The small group took a seat around Hana’s bed until several women in nurse’s uniforms ushered them out of the room. Nat followed the group to a giant fire pit where the clan people had several animals spitted and roasting. The wolf beneath his skin had gone quiet in confusion. He was watching, biding his time as he tried to understand from what Nat could tell.

Members of the flock welcomed them to the fire pit, offering to share a meal with them. A couple took out instruments and set up an impromptu song. The group relaxed to the sound of people again after a few weeks of no exposure.

Night settled heavily on the camp. Polaris’s cracked surface hovered at the tree line, its scattered pieces constellations in the making. Hollowly, the wind brushed at tree limbs, whistling in the pine.

Michael came around late into the evening festivities to sit with the bird people. A woman timidly approached him with a plate of food. He took the plate quietly from her, but she cowered back at his proximity, turning back to the cooking fire quickly. He was slowly gnawing at a small, seared animal when one of the women caring for Hana came up and whispered in his ear. Questioning her, he rose, handing his half-eaten plate to one of the women at the cookfire. The nurse nodded her head. He followed her back to the building, anxiety ruffling his wings.

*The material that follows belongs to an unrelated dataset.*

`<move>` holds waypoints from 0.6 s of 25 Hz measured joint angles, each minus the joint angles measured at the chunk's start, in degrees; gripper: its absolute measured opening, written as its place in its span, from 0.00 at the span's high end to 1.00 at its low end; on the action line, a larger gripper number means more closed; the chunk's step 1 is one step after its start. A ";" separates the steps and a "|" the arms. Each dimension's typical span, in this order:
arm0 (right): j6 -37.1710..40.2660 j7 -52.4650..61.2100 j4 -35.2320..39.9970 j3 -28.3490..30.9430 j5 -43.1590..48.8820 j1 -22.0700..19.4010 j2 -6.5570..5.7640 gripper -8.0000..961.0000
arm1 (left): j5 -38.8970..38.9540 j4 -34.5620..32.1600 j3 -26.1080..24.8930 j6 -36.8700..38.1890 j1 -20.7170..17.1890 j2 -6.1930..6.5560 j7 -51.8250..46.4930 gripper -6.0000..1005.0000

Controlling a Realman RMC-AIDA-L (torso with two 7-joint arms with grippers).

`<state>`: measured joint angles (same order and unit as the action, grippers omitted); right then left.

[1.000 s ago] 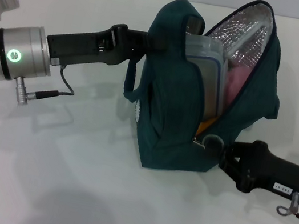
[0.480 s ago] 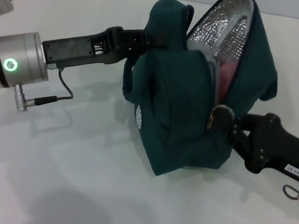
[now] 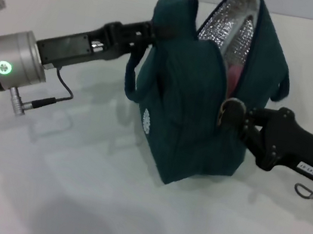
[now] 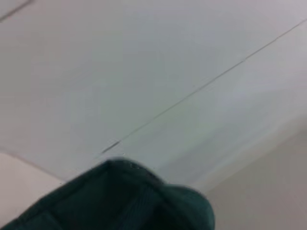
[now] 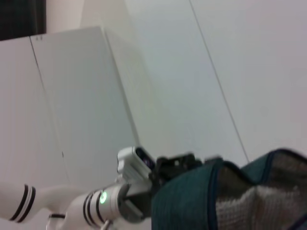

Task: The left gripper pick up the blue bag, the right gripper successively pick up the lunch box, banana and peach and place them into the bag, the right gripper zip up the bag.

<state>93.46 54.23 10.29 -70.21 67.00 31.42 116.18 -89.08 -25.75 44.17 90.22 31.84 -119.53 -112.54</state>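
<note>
The blue bag (image 3: pixel 188 110) stands on the white table, tilted, its flap with silver lining (image 3: pixel 230 24) still gaping at the top. My left gripper (image 3: pixel 159 31) is shut on the bag's top handle. At the bag's right side, about halfway up the opening, my right gripper (image 3: pixel 229 113) is shut on the zipper pull. Something pink (image 3: pixel 235 71), likely the peach, shows through the gap. The lunch box and banana are hidden inside. The left wrist view shows only the bag's fabric (image 4: pixel 134 201). The right wrist view shows the bag (image 5: pixel 187 206) and my left gripper (image 5: pixel 184 163) beyond it.
The white table (image 3: pixel 71 187) spreads out in front of and to the left of the bag. A cable (image 3: pixel 57 96) hangs under the left wrist. A pale wall with panel seams (image 5: pixel 216 81) rises behind.
My right gripper has travelled up along the bag's opening with the zipper pull, narrowing the gap. The lunch box seen earlier is now covered. The bag has shifted and leaned slightly left.
</note>
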 joint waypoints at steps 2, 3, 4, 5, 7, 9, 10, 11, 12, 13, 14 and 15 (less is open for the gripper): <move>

Once Michael’s back was turned to him, Nat disengaged himself from the group. “Where ya headed?” Deck asked, following Nat’s interest in the leader of the Flock’s disappearance.

The wolf whispered back, “don’t worry, I’ll join you all later.”

Inside the compound, Nat followed the hallway to where Hana was resting. Stalling, he peered around the doorframe quietly. The giant bird man sat on the cot next to the woman. He held her small hand in his massive one and mumbled quietly to her. One of her eyes cracked open slowly. A soft smile of recognition flitted at the corner of her lips before melting into a confused frown. Michael caressed her hair, his eyebrows knotting. He whispered to her. She shook her head from left to right once. He leaned over and kissed her forehead. The wolf slunk back into the shadows of a doorway as the big man passed. When he knew Michael was gone, he turned to settle his gaze on the sleeping woman.

The creature’s worry sated; Nat returned to the campfire. Zola looked up when she heard his approach. Quiet and brooding, he couldn’t be drawn out to join in the conversation his group found themselves in with a pair of the birdwomen. He was exhausted with the wolf and his emotions. They had washed like waves over him. He knew he needed to gain better control of himself and put a leash on the beast.

Chill, dječak u sjeni1. Let me take a walk through your brain for a little bit and see what I can find. Maybe we can turn your sensitivity down. Sven told his host as Nat’s eyelids closed for the evening.

It’s your damn fault I’m like this, wolf. You take the chill pill. Nat faded from reality into the dark background of the wolf prowling through his brain.